First of all, your notion of "new object is faster" isn't "right" all the time. This might be trivial for smaller objects, but for thousands of records and possibly nested objects, this isn't right.

Though you do create lesser code by reconstructing a new object, but not done right, you might end up eating more memory.

  • If you don't dereference the other object properly, it may sit there and just eat up memory. This will give you the "It's dead" page in Chrome.

  • If you do successfully dereference it, due to the size of the object (like you said, thousands), the GC will take time clearing it from memory, seconds at a time. In this event, there will be noticable "choking" of the browser, and stuttering or worse, freezing of animations. Been there, not good user experience.

Use the almighty server

If you are getting this data from the server, it's better that the server handle this operation. Servers are usually faster than the browser, use it to your advantage. That way, you do less on the browser, and prioritize more important tasks, like giving the user a good UI and fast interaction.

Doing it all client side

Now if you can't do it somewhere else but the server, there are ways to speed it up, or at least not freeze the server.

Web Workers

A modern way of doing it is handing it over to another "thread" by making Web Workers do it.

Keep them small

Keeping your loops small. I usually notice a significant lag when iterations go more than 500 (it's not a magical number, just an observation).
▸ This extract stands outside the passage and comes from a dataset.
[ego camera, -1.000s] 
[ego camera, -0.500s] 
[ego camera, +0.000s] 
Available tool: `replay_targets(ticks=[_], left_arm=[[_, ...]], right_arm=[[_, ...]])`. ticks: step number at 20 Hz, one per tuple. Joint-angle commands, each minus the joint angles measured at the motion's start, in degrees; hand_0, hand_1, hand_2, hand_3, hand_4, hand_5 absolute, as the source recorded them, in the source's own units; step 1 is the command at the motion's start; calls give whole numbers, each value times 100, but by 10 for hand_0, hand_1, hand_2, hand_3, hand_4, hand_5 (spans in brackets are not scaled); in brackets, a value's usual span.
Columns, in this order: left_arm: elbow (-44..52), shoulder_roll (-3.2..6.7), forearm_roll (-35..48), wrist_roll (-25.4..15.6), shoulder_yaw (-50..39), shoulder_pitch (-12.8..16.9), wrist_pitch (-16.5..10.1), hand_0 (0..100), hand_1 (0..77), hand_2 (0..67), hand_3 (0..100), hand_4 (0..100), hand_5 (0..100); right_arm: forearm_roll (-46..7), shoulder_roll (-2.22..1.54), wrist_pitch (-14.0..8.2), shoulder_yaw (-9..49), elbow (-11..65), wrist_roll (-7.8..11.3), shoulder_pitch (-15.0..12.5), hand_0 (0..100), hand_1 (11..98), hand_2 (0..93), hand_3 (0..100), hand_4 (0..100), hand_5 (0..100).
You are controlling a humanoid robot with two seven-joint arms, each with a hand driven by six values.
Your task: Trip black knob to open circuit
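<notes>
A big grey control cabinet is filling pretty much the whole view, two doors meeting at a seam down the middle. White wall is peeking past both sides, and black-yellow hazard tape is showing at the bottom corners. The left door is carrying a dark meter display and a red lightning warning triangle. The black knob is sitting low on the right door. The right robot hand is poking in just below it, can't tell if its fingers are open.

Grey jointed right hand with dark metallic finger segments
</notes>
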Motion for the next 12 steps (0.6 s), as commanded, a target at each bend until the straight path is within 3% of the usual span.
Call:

Keep your loops small, and avoid that long freeze.

Chunk it up

In addition to keeping the data small, if you have more data to churn than just the 500, consider using timers. Timers with 1ms intervals don't really execute 1ms later. They execute at least 1ms later, and when JS is not busy. You can use that to your advantage and schedule short tasks at intervals without breaking the UI. Of course, the operation becomes asynchronous, so you might want to build a crude callback system for this.

var intervalChurn = setInterval(function(){...loop 100 at a time...},0);

Keep the data flat

Nesting introduces more complexity to the data. Say you have an array of 10 objects. If you loop through that array, it's just 10 iterations. But what if that 10 items have 5 nested properties that you also want to loop through. So thats 5 nested properties times 10 items, giving you 50. Nesting more will introduce more iterations.

Use a library

Some of the bright minds in the development world might have already developed functionality similar to what you are Trying to do. Don't reinvent the wheel. In fact, you are doing something similar to Underscore's omit().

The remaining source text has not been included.